» Task statement
Give the data below again exactly, and drop each picture from it.

» Material provided
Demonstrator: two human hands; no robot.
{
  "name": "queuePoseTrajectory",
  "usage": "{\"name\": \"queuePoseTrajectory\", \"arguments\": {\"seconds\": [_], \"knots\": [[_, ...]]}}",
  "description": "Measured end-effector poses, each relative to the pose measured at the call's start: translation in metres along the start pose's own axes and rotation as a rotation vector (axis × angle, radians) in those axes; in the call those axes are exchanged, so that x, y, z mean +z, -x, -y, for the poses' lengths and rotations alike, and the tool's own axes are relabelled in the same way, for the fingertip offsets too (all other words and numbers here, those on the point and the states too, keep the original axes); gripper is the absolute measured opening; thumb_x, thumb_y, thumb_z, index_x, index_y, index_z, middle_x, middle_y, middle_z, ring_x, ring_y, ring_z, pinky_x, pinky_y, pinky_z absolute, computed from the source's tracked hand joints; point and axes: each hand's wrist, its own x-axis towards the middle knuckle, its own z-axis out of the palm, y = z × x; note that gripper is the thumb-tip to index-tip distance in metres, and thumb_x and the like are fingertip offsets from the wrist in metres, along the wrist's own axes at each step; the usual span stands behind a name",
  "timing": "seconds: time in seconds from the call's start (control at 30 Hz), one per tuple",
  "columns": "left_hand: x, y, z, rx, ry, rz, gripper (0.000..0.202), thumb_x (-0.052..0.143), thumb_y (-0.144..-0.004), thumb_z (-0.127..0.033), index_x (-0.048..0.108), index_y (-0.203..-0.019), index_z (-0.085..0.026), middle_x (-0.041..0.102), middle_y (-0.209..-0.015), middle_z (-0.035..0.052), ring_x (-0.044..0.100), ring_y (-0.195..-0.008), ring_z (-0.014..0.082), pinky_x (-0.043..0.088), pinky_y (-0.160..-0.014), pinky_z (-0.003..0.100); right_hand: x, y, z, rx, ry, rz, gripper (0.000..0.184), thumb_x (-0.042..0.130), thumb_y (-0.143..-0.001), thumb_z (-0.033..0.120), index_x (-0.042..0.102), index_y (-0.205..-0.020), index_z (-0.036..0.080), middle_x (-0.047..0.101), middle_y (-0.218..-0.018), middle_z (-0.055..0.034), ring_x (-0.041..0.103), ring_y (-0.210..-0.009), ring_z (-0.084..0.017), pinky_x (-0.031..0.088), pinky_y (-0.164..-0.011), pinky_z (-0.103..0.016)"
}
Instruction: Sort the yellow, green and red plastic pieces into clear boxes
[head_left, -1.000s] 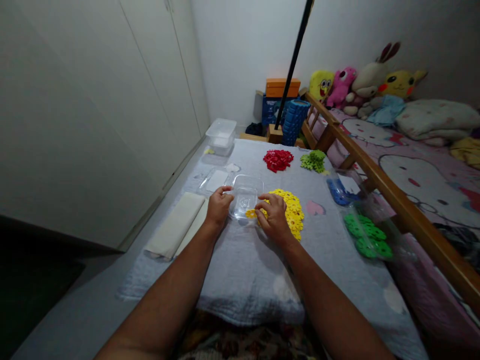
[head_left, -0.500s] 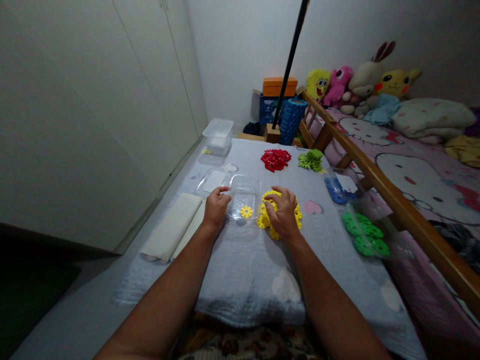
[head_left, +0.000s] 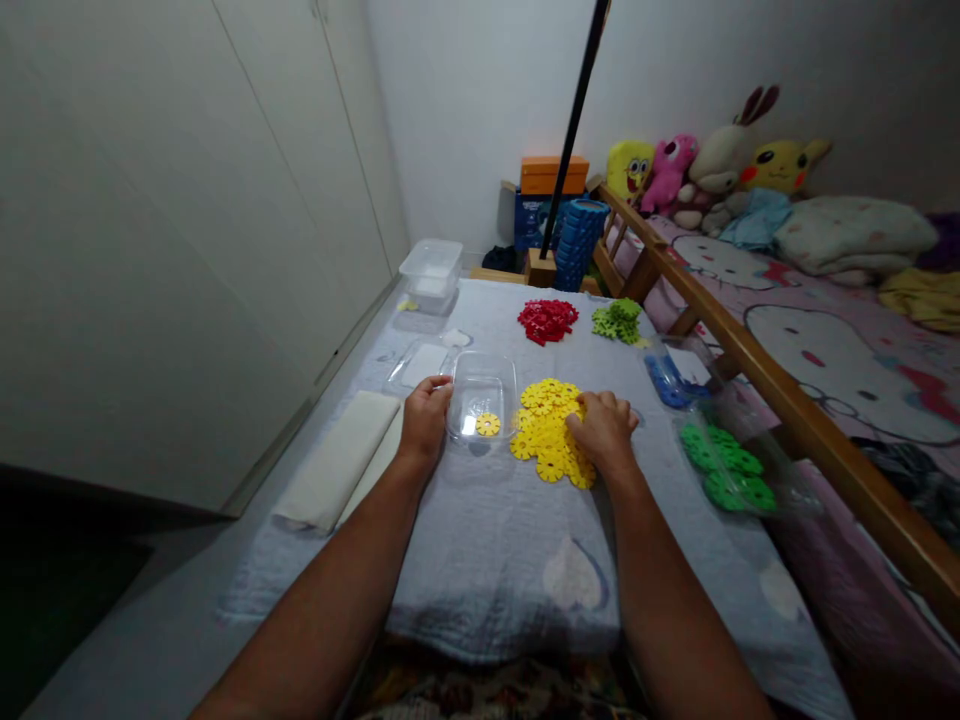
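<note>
The left hand (head_left: 425, 420) grips the left wall of a clear tub (head_left: 484, 392), fingers curled against the outside and thumb on the rim. The tub stands upright near the middle of the grey quilt (head_left: 487, 550), a little toward its left edge. A single yellow disc (head_left: 487, 425) lies flat on the tub's floor. Just to the right of the tub, touching or nearly touching its wall, a yellow pile (head_left: 546, 432) of the same toothed discs spreads over the quilt. The right hand (head_left: 606, 432) rests palm down on the pile's right side, its fingers bent over the discs. Whether they pinch one cannot be told, as the fingertips are hidden from this angle. Toward the quilt's far edge sit a red pile (head_left: 547, 320) and, beside it, a light green pile (head_left: 617, 322). Along the right edge, by the wooden bed rail (head_left: 757, 385), lie blue pieces (head_left: 670, 382) and green discs (head_left: 727, 472), each seemingly in clear packaging. A lidded clear box (head_left: 431, 272) stands at the far left corner, a flat clear lid (head_left: 415, 366) lies just behind the left hand, and a folded white cloth (head_left: 337, 462) lies along the left edge.
</note>
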Motion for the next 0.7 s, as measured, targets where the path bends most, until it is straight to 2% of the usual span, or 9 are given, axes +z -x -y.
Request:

» Task output
Demonstrator: two human hands; no robot.
{
  "name": "queuePoseTrajectory",
  "usage": "{\"name\": \"queuePoseTrajectory\", \"arguments\": {\"seconds\": [_], \"knots\": [[_, ...]]}}",
  "description": "Measured end-effector poses, each relative to the pose measured at the call's start: translation in metres along the start pose's own axes and rotation as a rotation vector (axis × angle, radians) in those axes; in the call those axes are exchanged, so that x, y, z mean +z, -x, -y, for the poses' lengths and rotations alike, and the tool's own axes are relabelled in the same way, for the fingertip offsets too (all other words and numbers here, those on the point and the states too, keep the original axes); gripper is the absolute measured opening; thumb_x, thumb_y, thumb_z, index_x, index_y, index_z, middle_x, middle_y, middle_z, ring_x, ring_y, ring_z, pinky_x, pinky_y, pinky_z absolute, computed from the source's tracked hand joints; point and axes: each hand's wrist, its own x-axis towards the middle knuckle, its own z-axis out of the palm, y = z × x; note that gripper is the thumb-tip to index-tip distance in metres, and thumb_x and the like are fingertip offsets from the wrist in metres, along the wrist's own axes at each step; the usual span stands behind a name",
  "timing": "seconds: time in seconds from the call's start (control at 30 Hz), one per tuple",
  "columns": "left_hand: x, y, z, rx, ry, rz, gripper (0.000..0.202), thumb_x (-0.052..0.143), thumb_y (-0.144..-0.004), thumb_z (-0.127..0.033), index_x (-0.048..0.108), index_y (-0.203..-0.019), index_z (-0.085..0.026), middle_x (-0.041..0.102), middle_y (-0.209..-0.015), middle_z (-0.035..0.052), ring_x (-0.044..0.100), ring_y (-0.195..-0.008), ring_z (-0.014..0.082), pinky_x (-0.043..0.088), pinky_y (-0.160..-0.014), pinky_z (-0.003..0.100); right_hand: x, y, z, rx, ry, rz, gripper (0.000..0.184), thumb_x (-0.042..0.130), thumb_y (-0.143..-0.001), thumb_z (-0.033..0.120), index_x (-0.042..0.102), index_y (-0.205..-0.020), index_z (-0.036..0.080), middle_x (-0.047..0.101), middle_y (-0.218..-0.018), middle_z (-0.055..0.034), ring_x (-0.041..0.103), ring_y (-0.210..-0.009), ring_z (-0.084..0.017), pinky_x (-0.031..0.088), pinky_y (-0.164..-0.011), pinky_z (-0.103..0.016)"
}
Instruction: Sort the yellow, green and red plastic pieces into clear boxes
[head_left, -1.000s] 
[head_left, -0.500s] 
[head_left, +0.000s] 
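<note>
The left hand (head_left: 425, 420) grips the left wall of a clear tub (head_left: 484, 392), fingers curled against the outside and thumb on the rim. The tub stands upright near the middle of the grey quilt (head_left: 487, 550), a little toward its left edge. A single yellow disc (head_left: 487, 425) lies flat on the tub's floor. Just to the right of the tub, touching or nearly touching its wall, a yellow pile (head_left: 546, 432) of the same toothed discs spreads over the quilt. The right hand (head_left: 606, 432) rests palm down on the pile's right side, its fingers bent over the discs. Whether they pinch one cannot be told, as the fingertips are hidden from this angle. Toward the quilt's far edge sit a red pile (head_left: 547, 320) and, beside it, a light green pile (head_left: 617, 322). Along the right edge, by the wooden bed rail (head_left: 757, 385), lie blue pieces (head_left: 670, 382) and green discs (head_left: 727, 472), each seemingly in clear packaging. A lidded clear box (head_left: 431, 272) stands at the far left corner, a flat clear lid (head_left: 415, 366) lies just behind the left hand, and a folded white cloth (head_left: 337, 462) lies along the left edge.
</note>
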Motion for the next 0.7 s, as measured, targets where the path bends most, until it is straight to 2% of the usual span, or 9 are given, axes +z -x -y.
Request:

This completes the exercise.